What you will do: Only a slice of the listing below is wanted. Retype the lines from the one containing "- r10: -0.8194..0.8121" through the one containing "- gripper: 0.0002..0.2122", exactly, both ends included.

Excerpted data:
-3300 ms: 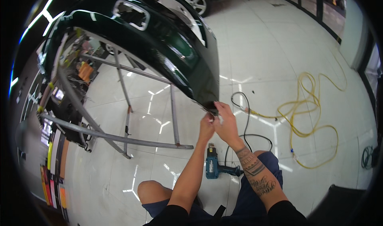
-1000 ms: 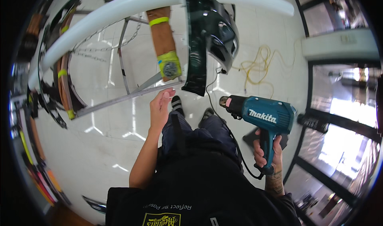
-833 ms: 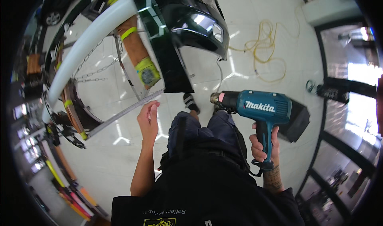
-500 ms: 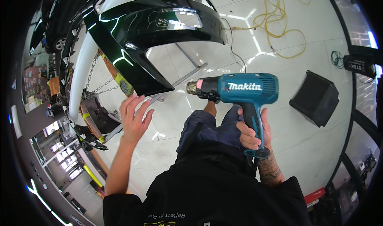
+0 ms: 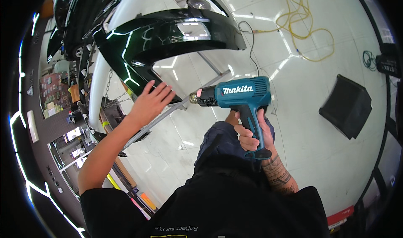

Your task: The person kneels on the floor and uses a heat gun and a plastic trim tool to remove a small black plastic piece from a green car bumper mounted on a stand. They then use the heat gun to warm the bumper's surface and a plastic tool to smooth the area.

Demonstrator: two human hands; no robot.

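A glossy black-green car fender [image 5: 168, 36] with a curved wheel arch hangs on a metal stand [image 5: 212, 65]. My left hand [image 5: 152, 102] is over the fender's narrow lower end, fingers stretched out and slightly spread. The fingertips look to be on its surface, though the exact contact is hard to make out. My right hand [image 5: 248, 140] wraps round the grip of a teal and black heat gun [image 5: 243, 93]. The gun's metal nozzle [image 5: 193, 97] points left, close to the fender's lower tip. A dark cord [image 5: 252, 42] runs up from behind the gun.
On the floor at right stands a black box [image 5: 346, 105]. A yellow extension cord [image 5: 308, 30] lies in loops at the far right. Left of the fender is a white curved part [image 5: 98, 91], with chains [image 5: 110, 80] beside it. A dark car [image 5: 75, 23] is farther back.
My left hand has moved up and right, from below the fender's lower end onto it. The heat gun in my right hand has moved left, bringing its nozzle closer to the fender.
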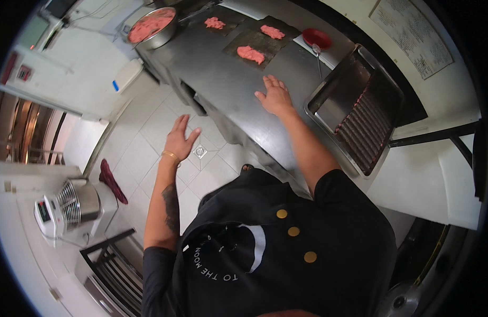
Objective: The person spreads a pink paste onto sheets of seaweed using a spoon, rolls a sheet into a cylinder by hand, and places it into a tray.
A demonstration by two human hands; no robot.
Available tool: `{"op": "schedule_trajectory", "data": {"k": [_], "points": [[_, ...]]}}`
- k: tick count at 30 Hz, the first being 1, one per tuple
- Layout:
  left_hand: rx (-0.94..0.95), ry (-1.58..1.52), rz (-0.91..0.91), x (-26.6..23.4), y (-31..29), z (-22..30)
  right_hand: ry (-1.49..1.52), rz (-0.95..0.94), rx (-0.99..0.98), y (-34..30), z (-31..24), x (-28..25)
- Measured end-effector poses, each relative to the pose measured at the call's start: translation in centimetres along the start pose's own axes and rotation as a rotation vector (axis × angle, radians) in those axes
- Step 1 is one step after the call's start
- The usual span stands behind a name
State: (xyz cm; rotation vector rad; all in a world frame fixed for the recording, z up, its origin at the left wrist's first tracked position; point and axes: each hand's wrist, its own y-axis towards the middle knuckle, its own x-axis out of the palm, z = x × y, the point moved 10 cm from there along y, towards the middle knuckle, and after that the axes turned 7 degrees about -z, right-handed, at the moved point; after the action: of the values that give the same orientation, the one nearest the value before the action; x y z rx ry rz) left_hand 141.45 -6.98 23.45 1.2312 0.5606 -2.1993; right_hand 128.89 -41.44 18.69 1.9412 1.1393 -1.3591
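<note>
My right hand [276,95] is over the table [228,87], palm down and empty, fingers a little apart and thumb out; I cannot tell whether it touches the steel. My left hand [180,138] is empty too, thumb wide of the fingers, out over the floor [133,140].

The near lump [251,54] of pink meat lies on a dark sheet [275,47] just beyond my right fingertips, the second lump [272,32] behind it, and a third lump [215,22] farther left.

The meat looks soft and loose, so a careless press or a dragged cuff could smear it, and a tug on the sheet would likely shift both lumps together. Swinging my right forearm outward could knock the tray [333,92] beside it and jar its rows [363,127] of dark strips. The spoon [319,62] by the red dish [317,38] could be flicked by a sideways sweep.

The bowl [164,37] sits hard by the table's left edge; a bump there might tip it off.

Bare steel lies in front of the near lump and left of my right hand, the easiest room for moving. The tray closes off the right.
</note>
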Motion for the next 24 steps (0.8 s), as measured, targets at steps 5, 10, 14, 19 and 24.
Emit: {"op": "schedule_trajectory", "data": {"k": [5,10,14,19,24], "points": [[0.277,0.207,-0.162,0.8,17.6,4.7,-0.073,-0.027,0.145,4.9,-0.6,-0.2],[0.525,0.41,-0.311,2.9,30.2,6.2,-0.165,0.022,0.229,7.1,-0.7,0.2],[0.732,0.464,-0.429,5.0,35.3,6.0,-0.185,0.003,0.337,6.8,-1.4,-0.3],[0.85,0.467,-0.503,6.5,34.8,5.7,-0.169,0.017,0.468,5.8,-1.4,0.1],[0.983,0.411,-0.484,5.6,31.6,4.9,-0.156,0.159,0.424,2.2,-4.1,0.5]]}}
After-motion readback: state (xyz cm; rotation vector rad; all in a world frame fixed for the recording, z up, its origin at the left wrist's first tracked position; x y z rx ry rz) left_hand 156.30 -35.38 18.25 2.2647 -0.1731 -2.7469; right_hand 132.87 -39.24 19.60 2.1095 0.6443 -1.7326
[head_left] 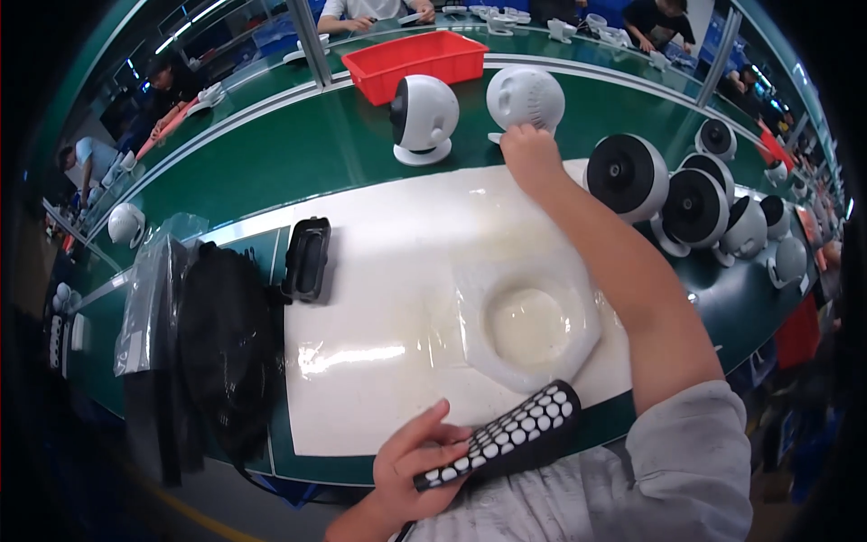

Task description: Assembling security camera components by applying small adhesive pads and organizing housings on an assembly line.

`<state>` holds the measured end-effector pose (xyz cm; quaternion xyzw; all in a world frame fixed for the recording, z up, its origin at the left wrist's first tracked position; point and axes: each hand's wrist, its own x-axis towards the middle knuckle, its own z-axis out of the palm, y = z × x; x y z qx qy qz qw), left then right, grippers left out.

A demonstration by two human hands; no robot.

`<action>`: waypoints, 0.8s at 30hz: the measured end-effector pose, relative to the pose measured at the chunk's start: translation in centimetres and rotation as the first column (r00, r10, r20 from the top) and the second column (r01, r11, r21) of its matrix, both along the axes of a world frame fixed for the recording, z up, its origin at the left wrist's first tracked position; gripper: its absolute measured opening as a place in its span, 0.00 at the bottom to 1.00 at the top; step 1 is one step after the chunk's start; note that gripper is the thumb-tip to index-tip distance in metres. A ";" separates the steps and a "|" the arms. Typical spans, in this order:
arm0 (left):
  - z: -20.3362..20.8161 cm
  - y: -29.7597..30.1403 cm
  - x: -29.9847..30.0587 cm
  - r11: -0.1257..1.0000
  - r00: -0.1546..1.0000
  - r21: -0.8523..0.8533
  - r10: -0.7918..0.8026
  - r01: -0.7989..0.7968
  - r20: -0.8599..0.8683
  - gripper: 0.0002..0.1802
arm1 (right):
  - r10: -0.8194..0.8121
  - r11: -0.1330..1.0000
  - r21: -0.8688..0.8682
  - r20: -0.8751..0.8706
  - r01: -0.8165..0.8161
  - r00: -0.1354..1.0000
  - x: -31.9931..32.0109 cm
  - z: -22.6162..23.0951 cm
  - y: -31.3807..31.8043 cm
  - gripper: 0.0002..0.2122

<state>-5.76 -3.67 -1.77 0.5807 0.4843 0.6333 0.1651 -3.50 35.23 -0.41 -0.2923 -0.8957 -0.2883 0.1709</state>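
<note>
My right hand (531, 161) reaches to the far side of the bench. Its fingers are closed around the lower part of a white round-headed fan-like unit (524, 95), whose base is partly hidden behind the hand. Close to my body, my left hand (411, 470) grips a long black piece covered in white dots (519, 429), its fingers over one end and the thumb raised. Between the hands, a white padded ring (578, 303) with a round hollow lies on a pale mat (388, 397). Left of my right hand stands another white unit (429, 117) with a black face.
Several white units with black discs (695, 206) crowd the right side. A red bin (411, 65) sits at the back. On the left are an open black tray (309, 260), a black bag (226, 334) and clear plastic wrap (149, 307). Other people work beyond the frame posts.
</note>
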 end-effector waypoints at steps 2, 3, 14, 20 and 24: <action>-0.2 -0.1 -0.1 1.000 1.000 -0.003 0.015 -0.015 -0.011 0.18 | -0.164 0.984 -0.031 0.202 0.174 0.966 -2.0 -1.2 1.7 0.07; 0.0 -0.3 -0.5 0.997 0.997 -0.075 -0.024 0.018 -0.073 0.20 | -0.157 0.972 -0.120 0.308 0.202 0.938 -2.8 -0.7 1.1 0.07; 0.5 -1.1 -0.7 0.990 0.998 -0.134 -0.039 0.031 -0.051 0.13 | 0.078 0.684 -0.730 0.053 -0.014 0.996 -9.7 -0.2 -4.2 0.32; 1.8 -0.4 0.2 0.992 0.991 -0.100 0.071 -0.083 -0.118 0.07 | 0.257 0.946 -0.144 -0.217 -0.291 0.942 -4.0 1.9 -3.2 0.08; 1.7 -0.6 0.5 0.996 0.997 -0.067 0.063 -0.065 -0.033 0.06 | 0.137 0.725 -0.497 -0.574 -0.477 0.807 3.1 6.8 -10.7 0.12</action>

Answer section:
  - r10: -0.8194..0.8121
  - r11: -0.1330..1.0000
  - r21: -0.8688..0.8682
  - r20: -0.8751..0.8706
  - r01: -0.8165..0.8161
  - r00: -0.1354..1.0000
  - x: -31.9931..32.0109 cm
  - z: -22.6162..23.0951 cm
  - y: -31.3807..31.8043 cm
  - gripper: 0.0002..0.2122

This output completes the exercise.